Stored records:
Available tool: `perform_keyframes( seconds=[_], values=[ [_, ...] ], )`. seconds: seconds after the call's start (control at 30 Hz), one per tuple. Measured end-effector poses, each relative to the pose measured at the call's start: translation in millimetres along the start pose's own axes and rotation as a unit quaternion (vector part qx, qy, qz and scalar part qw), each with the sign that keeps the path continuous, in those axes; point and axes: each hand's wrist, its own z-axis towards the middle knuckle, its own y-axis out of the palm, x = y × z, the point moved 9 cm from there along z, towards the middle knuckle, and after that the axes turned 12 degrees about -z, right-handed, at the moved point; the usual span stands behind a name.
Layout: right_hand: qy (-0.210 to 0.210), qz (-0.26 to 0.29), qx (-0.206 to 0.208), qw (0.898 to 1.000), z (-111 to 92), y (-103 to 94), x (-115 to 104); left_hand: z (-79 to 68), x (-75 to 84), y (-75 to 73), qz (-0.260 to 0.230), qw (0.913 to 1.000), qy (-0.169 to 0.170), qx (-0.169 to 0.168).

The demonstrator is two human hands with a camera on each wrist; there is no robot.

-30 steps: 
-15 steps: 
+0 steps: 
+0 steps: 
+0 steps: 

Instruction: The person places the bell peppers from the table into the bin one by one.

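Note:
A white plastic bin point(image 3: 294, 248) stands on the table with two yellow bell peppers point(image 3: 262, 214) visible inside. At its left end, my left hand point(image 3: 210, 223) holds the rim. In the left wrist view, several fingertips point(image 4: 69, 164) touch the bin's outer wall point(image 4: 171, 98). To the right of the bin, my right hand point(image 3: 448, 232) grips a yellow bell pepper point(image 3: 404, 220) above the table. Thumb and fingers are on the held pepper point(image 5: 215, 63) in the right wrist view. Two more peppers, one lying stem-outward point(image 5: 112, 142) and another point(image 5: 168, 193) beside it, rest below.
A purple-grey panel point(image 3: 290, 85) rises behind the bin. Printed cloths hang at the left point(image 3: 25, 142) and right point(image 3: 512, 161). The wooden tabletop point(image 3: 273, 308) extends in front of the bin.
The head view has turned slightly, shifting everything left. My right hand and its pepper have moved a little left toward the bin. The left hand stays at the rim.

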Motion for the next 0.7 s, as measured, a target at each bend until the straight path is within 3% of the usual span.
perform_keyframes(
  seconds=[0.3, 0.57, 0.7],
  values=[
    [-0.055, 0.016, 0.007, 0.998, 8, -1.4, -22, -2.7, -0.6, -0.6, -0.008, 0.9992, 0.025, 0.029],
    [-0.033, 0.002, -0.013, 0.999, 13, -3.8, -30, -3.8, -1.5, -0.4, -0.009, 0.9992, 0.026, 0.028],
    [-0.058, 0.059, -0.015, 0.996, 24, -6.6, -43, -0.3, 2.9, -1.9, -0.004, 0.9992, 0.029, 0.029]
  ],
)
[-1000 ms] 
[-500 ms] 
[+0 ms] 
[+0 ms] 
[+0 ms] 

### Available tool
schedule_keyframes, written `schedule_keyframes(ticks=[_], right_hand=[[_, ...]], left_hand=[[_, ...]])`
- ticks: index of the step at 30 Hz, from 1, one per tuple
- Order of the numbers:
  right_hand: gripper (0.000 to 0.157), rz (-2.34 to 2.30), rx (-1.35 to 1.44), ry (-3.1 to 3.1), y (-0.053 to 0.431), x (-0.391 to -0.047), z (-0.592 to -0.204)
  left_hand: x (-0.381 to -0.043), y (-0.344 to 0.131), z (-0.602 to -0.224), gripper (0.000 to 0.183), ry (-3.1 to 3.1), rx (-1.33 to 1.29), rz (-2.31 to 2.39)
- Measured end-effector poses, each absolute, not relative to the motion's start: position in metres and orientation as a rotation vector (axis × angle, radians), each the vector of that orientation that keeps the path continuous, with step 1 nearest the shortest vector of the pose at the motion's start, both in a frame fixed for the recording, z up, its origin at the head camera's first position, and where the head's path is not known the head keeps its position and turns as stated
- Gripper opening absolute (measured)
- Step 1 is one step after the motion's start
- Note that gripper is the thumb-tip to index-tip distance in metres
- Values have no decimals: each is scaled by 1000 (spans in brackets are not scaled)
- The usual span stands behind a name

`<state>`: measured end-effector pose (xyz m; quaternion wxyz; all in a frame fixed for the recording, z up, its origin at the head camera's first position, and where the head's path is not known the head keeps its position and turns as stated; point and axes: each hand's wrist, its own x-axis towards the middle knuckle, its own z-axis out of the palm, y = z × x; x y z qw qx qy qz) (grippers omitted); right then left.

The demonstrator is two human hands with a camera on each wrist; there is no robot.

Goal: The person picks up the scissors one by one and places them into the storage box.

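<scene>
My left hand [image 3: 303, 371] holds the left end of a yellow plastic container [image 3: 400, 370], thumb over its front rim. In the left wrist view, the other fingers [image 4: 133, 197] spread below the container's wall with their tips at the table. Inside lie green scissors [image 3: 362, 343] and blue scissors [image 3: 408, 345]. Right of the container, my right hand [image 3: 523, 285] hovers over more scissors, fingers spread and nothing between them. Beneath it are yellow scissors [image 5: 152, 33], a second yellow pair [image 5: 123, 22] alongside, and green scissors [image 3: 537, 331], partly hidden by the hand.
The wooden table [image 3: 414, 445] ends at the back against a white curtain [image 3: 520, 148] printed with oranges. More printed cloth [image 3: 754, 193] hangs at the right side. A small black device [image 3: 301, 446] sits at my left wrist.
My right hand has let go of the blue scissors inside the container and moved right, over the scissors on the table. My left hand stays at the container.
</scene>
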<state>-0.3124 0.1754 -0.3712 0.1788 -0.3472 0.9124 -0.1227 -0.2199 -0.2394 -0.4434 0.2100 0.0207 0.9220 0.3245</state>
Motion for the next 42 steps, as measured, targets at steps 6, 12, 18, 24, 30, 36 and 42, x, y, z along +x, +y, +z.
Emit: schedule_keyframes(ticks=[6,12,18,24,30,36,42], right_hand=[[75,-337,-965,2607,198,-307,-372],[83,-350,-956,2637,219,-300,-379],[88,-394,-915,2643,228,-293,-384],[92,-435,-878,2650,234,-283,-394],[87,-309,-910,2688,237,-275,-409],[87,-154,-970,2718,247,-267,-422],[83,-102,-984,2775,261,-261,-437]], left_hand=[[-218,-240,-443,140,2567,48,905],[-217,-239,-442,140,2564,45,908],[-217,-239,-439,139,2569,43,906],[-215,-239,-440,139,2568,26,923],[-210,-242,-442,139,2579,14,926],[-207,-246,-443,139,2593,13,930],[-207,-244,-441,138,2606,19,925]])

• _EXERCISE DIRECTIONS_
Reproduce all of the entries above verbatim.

• _RESULT OF THE EXERCISE_
Available tool: `perform_keyframes( seconds=[_], values=[ [_, ...] ], )`. seconds: seconds after the call's start (control at 30 Hz), one per tuple. Measured end-effector poses, each relative to the pose measured at the call's start: translation in millimetres along the start pose's own axes and rotation as a unit quaternion (vector part qx, qy, qz and scalar part qw), each with the sign that keeps the path continuous, in those axes; point and axes: each hand's wrist, its own z-axis towards the middle knuckle, its own y-axis out of the palm, x = y × z, the point moved 9 cm from there along z, towards the middle knuckle, and after that the axes turned 12 degrees about -z, right-handed, at the moved point; the usual span stands behind a name.
Layout: right_hand: qy (-0.210 to 0.210), qz (-0.26 to 0.29), qx (-0.206 to 0.208), qw (0.898 to 1.000), z (-111 to 92), y (-103 to 94), x (-115 to 104); left_hand: z (-79 to 68), x (-75 to 84), y (-75 to 73), qz (-0.260 to 0.230), qw (0.913 to 1.000), qy (-0.169 to 0.170), qx (-0.169 to 0.168).

The demonstrator is two human hands with a camera on each wrist; there is no robot.

-30 steps: 
-15 steps: 
+0 steps: 
+0 steps: 
+0 steps: 

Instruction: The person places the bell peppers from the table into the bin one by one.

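Note:
A white plastic bin point(image 3: 294, 248) stands on the table with two yellow bell peppers point(image 3: 262, 214) visible inside. At its left end, my left hand point(image 3: 210, 223) holds the rim. In the left wrist view, several fingertips point(image 4: 69, 164) touch the bin's outer wall point(image 4: 171, 98). To the right of the bin, my right hand point(image 3: 448, 232) grips a yellow bell pepper point(image 3: 404, 220) above the table. Thumb and fingers are on the held pepper point(image 5: 215, 63) in the right wrist view. Two more peppers, one lying stem-outward point(image 5: 112, 142) and another point(image 5: 168, 193) beside it, rest below.
A purple-grey panel point(image 3: 290, 85) rises behind the bin. Printed cloths hang at the left point(image 3: 25, 142) and right point(image 3: 512, 161). The wooden tabletop point(image 3: 273, 308) extends in front of the bin.
The head view has turned slightly, shifting everything left. My right hand and its pepper have moved a little left toward the bin. The left hand stays at the rim.
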
Motion for the next 0.7 s, as measured, a target at each bend until the straight path is within 3% of the usual span.
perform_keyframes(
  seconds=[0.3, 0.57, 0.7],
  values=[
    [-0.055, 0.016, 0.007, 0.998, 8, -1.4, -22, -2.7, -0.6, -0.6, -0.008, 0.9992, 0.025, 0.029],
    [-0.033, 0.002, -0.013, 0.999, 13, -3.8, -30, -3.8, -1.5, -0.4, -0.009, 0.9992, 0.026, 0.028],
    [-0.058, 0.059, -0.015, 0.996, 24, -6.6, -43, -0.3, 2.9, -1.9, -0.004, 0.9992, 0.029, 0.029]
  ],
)
[-1000 ms] 
[-500 ms] 
[+0 ms] 
[+0 ms] 
[+0 ms] 

### Available tool
schedule_keyframes, written `schedule_keyframes(ticks=[_], right_hand=[[_, ...]], left_hand=[[_, ...]])`
- ticks: index of the step at 30 Hz, from 1, one per tuple
- Order of the numbers:
  right_hand: gripper (0.000 to 0.157), rz (-2.34 to 2.30), rx (-1.35 to 1.44), ry (-3.1 to 3.1), y (-0.053 to 0.431), x (-0.391 to -0.047), z (-0.592 to -0.204)
  left_hand: x (-0.381 to -0.043), y (-0.344 to 0.131), z (-0.602 to -0.224), gripper (0.000 to 0.183), ry (-3.1 to 3.1), rx (-1.33 to 1.29), rz (-2.31 to 2.39)
- Measured end-effector poses, each absolute, not relative to the motion's start: position in metres and orientation as a rotation vector (axis × angle, radians), each the vector of that orientation that keeps the path continuous, with step 1 nearest the shortest vector of the pose at the motion's start, both in a frame fixed for the recording, z up, its origin at the head camera's first position, and where the head's path is not known the head keeps its position and turns as stated
- Gripper opening absolute (measured)
- Step 1 is one step after the motion's start
- Note that gripper is the thumb-tip to index-tip distance in metres
- Values have no decimals: each is scaled by 1000 (spans in brackets are not scaled)
- The usual span stands behind a name

`<state>`: measured end-effector pose (xyz m; quaternion wxyz; all in a frame fixed for the recording, z up, its origin at the head camera's first position, and where the head's path is not known the head keeps its position and turns as stated; point and axes: each hand's wrist, its own x-axis towards the middle knuckle, its own z-axis out of the palm, y = z × x; x y z qw qx qy qz) (grippers omitted); right then left.

The demonstrator is two human hands with a camera on each wrist; there is no robot.

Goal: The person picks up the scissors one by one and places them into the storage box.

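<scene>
My left hand [image 3: 303, 371] holds the left end of a yellow plastic container [image 3: 400, 370], thumb over its front rim. In the left wrist view, the other fingers [image 4: 133, 197] spread below the container's wall with their tips at the table. Inside lie green scissors [image 3: 362, 343] and blue scissors [image 3: 408, 345]. Right of the container, my right hand [image 3: 523, 285] hovers over more scissors, fingers spread and nothing between them. Beneath it are yellow scissors [image 5: 152, 33], a second yellow pair [image 5: 123, 22] alongside, and green scissors [image 3: 537, 331], partly hidden by the hand.
The wooden table [image 3: 414, 445] ends at the back against a white curtain [image 3: 520, 148] printed with oranges. More printed cloth [image 3: 754, 193] hangs at the right side. A small black device [image 3: 301, 446] sits at my left wrist.
My right hand has let go of the blue scissors inside the container and moved right, over the scissors on the table. My left hand stays at the container.
</scene>
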<state>-0.3124 0.1754 -0.3712 0.1788 -0.3472 0.9124 -0.1227 -0.2199 -0.2394 -0.4434 0.2100 0.0207 0.9220 0.3245</state>
Motion for the next 42 steps, as measured, targets at steps 6, 12, 18, 24, 30, 36 and 42, x, y, z along +x, +y, +z.
Emit: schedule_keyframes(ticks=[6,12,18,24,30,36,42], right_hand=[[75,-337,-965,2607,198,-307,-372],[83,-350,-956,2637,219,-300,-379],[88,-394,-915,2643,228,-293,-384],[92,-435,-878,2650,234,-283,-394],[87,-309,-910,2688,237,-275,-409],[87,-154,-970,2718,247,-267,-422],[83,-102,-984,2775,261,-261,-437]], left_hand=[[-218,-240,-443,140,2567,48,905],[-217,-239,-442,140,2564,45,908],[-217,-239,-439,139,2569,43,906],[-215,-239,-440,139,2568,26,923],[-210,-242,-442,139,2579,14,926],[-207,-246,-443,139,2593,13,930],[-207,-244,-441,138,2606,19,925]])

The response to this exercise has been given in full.